The Gyros ride up on that side of Raleigh mainly as you have to get out of the city a decent distance to clear the traffic... and the best century in the middle part of the state (at least by my taste), velo for yellow, is run out of a brewpub there and the pub sponsors a race team.
There are other rides to be had, fast and slow... its a little confusing but one way to start getting in the loop is look up the google group raleigh rides and get on that.
If you need a hammerfest, I'm not up on that part of the Raleigh scene at all, as I ride out of Chapel Hill, though I think what's regarded as the toughest hammerfest in the region is run out of here, the P-ride.
You'll likely end up for convenience sake riding with some group that is close, but just for orientation, it's a metropolitan area that includes Durham, Cary and Chapel Hill, and you make find cause to do a ride somewhere 20-30 minutes away because you like the terrain or the group better.
IMHO riding is significantly better over here on this corner of the Triangle as the roads and traffic are generally better...lots of rolling dairy and row crop land with little traffic. (chapelhillcycling.com and chapel hill cycling google group (unrelated to the web site.)... and on any given saturday four to 6 rides of different pace and skill set depart from Wilson Park in Carrboro (attached to Chapel Hill).
In the summer there are any number of weeknight rides in the region, including Tuesday night street fights out of Durham, tuesday twin peaks in chapel hill, a few out of bike clubs in Cary and undoubtedly at least a couple out of raleigh.
Good place to live, great place to ride unless you need mountains....you'll enjoy it.


----------



## ph0enix (Aug 12, 2009)

Great. Thank you for the info! I don't need mountains but some hills would be good. I found a few short steep climbs in the area on Strava and I'm hoping they'll suffice.


----------



## thumper8888 (Apr 7, 2009)

We've generally got more hills over this way, but they don't get much bigger than a hard 4-minute climb. We have one route down into Chatham that's good for about 4000 feet in 60 miles or so, which kind of snipes the good ones. You can also pretty easily put the bike in the car, drive a tad and do the three mountain madness route, which includes pilot mountain.
Can even do the more ambitious mountain stuff as a day trip if you absolutely have to have altitude.
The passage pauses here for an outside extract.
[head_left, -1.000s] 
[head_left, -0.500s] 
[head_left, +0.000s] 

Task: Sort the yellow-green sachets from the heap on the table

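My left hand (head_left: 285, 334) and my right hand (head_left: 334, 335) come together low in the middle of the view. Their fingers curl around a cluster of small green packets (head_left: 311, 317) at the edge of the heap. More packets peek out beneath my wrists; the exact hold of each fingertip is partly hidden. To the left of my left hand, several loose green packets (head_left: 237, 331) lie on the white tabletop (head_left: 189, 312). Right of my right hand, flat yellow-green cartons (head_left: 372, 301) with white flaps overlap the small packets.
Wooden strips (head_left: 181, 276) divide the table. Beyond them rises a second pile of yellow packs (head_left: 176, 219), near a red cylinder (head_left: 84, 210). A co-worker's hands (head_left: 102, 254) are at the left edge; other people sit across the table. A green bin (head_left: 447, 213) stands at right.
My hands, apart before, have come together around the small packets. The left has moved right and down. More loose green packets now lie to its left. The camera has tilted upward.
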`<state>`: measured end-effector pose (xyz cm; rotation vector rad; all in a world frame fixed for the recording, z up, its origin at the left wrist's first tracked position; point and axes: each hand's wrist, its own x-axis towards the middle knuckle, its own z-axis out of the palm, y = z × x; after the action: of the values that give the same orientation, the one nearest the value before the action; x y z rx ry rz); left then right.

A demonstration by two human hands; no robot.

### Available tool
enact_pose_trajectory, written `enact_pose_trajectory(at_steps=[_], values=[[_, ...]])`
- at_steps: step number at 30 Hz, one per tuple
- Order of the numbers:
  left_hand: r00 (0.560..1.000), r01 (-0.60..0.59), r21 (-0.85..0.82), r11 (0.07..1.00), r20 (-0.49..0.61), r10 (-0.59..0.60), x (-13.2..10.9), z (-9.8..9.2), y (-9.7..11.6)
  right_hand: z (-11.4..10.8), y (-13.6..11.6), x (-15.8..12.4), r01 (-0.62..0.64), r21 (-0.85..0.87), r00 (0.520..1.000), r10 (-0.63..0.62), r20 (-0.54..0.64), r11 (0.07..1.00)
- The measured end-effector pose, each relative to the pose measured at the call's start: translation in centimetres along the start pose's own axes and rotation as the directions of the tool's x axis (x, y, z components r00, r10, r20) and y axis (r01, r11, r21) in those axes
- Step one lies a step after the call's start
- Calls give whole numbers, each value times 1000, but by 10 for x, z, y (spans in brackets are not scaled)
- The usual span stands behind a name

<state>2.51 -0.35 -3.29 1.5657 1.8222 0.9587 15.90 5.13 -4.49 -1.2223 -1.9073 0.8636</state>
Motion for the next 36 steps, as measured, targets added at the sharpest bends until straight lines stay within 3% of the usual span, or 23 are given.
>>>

I don't have much advice on that, as Im a sprinter and stay away from the vertical. But there is a good climb up to little Switzerland that's popular, and Mount Mitchell etc. Others will give you better advice on that.
What pace and distance is normal?


----------



## ph0enix (Aug 12, 2009)

Thank you! The work schedule only allows me to ride about 30 miles at a time unless it's a weekend. The pace varies greatly and I stopped worrying about it. I just go out and try to have fun. 
What's a good shop in the area? I went to Spoke Cycles in Wake Forest and while the guys there were nice, it didn't seem like they see too many higher end bikes. 
Also, during the move my shoes got packed into the trailer instead of the truck. The problem is that the trailer won't be delivered for another month so I need new shoes for the time being. Spoke didn't have anything in my size and they only carry Shimano. I prefer Sidi.


----------



## thumper8888 (Apr 7, 2009)

All this with a grain of salt, as i do nearly all my own work, so what I know about mechanics at a given shop is mainly just how sharp they sounded in conversation.
There are a few Performance Bike shops scattered around the Triangle, their HQ is just south of Chapel Hill. The one in Chapel Hill has a what looked like 10 pairs of shoes on its bargain table last night.
I think there is a Trek store up close to you still, and an All Star in North Raleigh. Bicycle Chain is probably the big gorilla of local traditional bike shops, there azre several outlets and the flagship on Glenwood/US 70 is relatively close to you via 540 i think, and the few times I have dealt with their mechanics and sales folks they knew what they were doing, ditto All Star.
Clean Machine is part of Bicycle Chain and they have had good mechanics there and knowledgeable people.
Performance can be better on price on some things, and if you want to order from them online they can often have the order at the local shops here the next day.
Cycling Spoken Here is a major shop, Back Alley is great, partic for service work, 
and there are several one-off shops scattered around that I just dont have experience, maybe one or two of the close to you.


----------



## ph0enix (Aug 12, 2009)

thumper8888 said:


> All this with a grain of salt, as i do nearly all my own work, so what I know about mechanics at a given shop is mainly just how sharp they sounded in conversation.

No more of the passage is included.